Anyone else read the title of this thread as "Jeff Bezos reveals his massive cock"? CAPSLOCKSTUCK did it on purpose lol, I just know it!

EDIT:
For younger readers, "cock" is a male chicken. Just so there won't be any confusions.


----------



## Space Lynx (Feb 21, 2018)

Tesla Orbiting Mars for 100 Million Years > an old clock in a mountain that probably will stop working within 30,000 years from some unknowable natural disaster.

Musk is a baller, Bezos made the Amazon Fire Phone.  lulz.


----------



## jsfitz54 (Feb 21, 2018)

RejZoR said:


> Anyone else read the title of this thread as "Jeff Bezos reveals his massive cock"? CAPSLOCKSTUCK did it on purpose lol, I just know it!
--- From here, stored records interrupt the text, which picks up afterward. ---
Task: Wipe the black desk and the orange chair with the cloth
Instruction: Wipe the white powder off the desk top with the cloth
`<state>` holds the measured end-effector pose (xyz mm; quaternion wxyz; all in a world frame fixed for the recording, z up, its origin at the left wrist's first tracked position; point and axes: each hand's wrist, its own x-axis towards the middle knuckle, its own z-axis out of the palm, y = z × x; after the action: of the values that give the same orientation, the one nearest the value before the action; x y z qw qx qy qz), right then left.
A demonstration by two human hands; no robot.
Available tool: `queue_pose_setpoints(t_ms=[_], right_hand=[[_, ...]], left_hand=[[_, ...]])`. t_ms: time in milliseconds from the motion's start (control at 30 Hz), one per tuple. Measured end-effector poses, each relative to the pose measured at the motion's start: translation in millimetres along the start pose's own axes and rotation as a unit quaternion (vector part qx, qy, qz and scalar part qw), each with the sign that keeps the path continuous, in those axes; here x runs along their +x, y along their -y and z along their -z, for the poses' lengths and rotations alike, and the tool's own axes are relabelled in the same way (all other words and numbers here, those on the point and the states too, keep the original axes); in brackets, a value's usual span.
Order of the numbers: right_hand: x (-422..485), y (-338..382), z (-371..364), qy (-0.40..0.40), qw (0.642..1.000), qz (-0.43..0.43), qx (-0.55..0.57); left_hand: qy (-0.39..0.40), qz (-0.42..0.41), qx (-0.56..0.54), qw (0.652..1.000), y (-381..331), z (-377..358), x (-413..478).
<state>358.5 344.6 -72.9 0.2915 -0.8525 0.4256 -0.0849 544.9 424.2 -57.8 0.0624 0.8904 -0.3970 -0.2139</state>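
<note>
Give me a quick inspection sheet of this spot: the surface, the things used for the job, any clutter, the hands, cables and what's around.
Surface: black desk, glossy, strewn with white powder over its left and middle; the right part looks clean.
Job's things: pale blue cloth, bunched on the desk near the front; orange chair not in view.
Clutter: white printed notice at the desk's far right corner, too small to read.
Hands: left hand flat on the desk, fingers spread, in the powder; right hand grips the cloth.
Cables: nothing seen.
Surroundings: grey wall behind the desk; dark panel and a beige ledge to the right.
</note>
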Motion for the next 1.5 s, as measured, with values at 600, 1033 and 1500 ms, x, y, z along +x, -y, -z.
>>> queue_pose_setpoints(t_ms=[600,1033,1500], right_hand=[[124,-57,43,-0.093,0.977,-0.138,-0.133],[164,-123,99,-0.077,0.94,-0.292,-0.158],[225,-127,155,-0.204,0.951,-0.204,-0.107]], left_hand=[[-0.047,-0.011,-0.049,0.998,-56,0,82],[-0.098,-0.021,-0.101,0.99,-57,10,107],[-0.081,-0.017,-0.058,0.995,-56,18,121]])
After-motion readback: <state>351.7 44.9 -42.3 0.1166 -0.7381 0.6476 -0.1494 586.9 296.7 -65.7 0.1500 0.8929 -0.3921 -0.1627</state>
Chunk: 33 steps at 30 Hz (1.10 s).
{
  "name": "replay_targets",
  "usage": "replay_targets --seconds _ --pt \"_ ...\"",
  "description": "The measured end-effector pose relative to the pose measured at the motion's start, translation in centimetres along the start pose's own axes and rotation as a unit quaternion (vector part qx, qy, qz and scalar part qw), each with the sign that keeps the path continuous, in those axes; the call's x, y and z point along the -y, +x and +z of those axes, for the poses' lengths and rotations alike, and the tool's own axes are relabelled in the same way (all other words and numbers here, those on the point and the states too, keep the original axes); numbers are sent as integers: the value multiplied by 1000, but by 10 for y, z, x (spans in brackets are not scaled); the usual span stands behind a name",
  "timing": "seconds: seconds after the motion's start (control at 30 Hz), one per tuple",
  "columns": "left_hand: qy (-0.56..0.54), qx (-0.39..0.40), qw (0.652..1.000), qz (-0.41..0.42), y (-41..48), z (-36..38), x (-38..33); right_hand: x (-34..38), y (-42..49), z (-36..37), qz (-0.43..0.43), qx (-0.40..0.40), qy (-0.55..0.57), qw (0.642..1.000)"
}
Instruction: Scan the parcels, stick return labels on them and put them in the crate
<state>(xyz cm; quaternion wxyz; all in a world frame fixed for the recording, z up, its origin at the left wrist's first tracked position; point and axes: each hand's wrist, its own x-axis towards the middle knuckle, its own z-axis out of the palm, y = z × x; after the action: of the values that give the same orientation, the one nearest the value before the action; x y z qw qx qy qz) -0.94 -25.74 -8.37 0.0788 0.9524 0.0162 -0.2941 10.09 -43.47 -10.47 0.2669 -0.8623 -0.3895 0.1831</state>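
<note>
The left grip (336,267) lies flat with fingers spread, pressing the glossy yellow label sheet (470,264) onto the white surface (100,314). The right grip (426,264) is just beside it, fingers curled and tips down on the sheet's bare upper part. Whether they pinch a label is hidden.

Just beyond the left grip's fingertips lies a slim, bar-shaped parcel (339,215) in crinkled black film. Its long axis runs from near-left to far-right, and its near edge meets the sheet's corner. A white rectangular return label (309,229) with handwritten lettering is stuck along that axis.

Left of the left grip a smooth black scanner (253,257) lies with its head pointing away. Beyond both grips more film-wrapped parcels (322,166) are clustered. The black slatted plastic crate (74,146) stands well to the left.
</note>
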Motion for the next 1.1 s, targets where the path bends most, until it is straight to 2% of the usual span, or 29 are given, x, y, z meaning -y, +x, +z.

Yes, I did a double take on that title.


----------



## Altered (Feb 21, 2018)

lynx29 said:


> Musk is a baller, Bezos made the Amazon Fire Phone.  lulz.



Both are as stupid a ideas as stupid gets but hey so has this world gotten. 

Musk is nothing more than a common hack stealing tax dollars to fund his insanity. 

Hey if a wealthy guy wants a huge clock if it was his own money his land and its legal who am I to say no. It just makes me look at him in the same light as the other attention whores. William Drayton Jr. comes to mind wearing a dinner-plate-sized clock around his neck. More


----------



## dorsetknob (Feb 21, 2018)

lynx29 said:


> Tesla Orbiting Mars for 100 Million Years >



Its not tho  there was a "cock up with the Boosters" and its off into the great beyond


----------



## Space Lynx (Feb 21, 2018)

@Altered At this point I just laugh at the madness. But yeah, Musk is not self made, Tesla would be non-existent without us tax payers funding it. I honestly would have rather supported Toyota's Hydrogen cars, but oh well.


----------



## peche (Feb 21, 2018)

wish i could have 1% of that money to build a karate and exercise center to give away karate class to poor child, to avoid violence, drugs and bring a little discipline to some new lives, its senseless to me to spend that penny on a clock buried inside a mountain, were nature could just destroy it in a few hours...


----------



## qubit (Feb 21, 2018)

That's a really massive clock, indeed. Hardly surprising that a multibillionaire would want to go large on a clock, lol.  I'll read up on it and watch the video a bit later.


----------



## Sasqui (Feb 21, 2018)

It'll run right through the next big earthquake.  And no one will care


----------



## CAPSLOCKSTUCK (Feb 21, 2018)

H 1

invented approximately  2,442, 552 hours ago 

http://collections.rmg.co.uk/collections/objects/79139.html


----------



## the54thvoid (Feb 21, 2018)

When the people of Chronos 5 invade the earth to eat our brains they will discover this monument to their majesty, realise our devotion to time and relent.  Bezos' monster clock has saved us all from time ravaged space cannibals.  I think thats the plot to an Amazon funded film right there.  In fact, it'll be as good as Battlefield Earth.


----------



## Sasqui (Feb 21, 2018)

CAPSLOCKSTUCK said:


> H 1
> 
> invented approximately  2,442, 552 hours ago
> 
> ...



Now THAT changed history right there.  A work of art and engineering.  To think, on my wrist right now is a Casio watch that is as accurate, can be thrown on the floor and dumped in water while keeping time without skipping a beat.  We've come a long way.


----------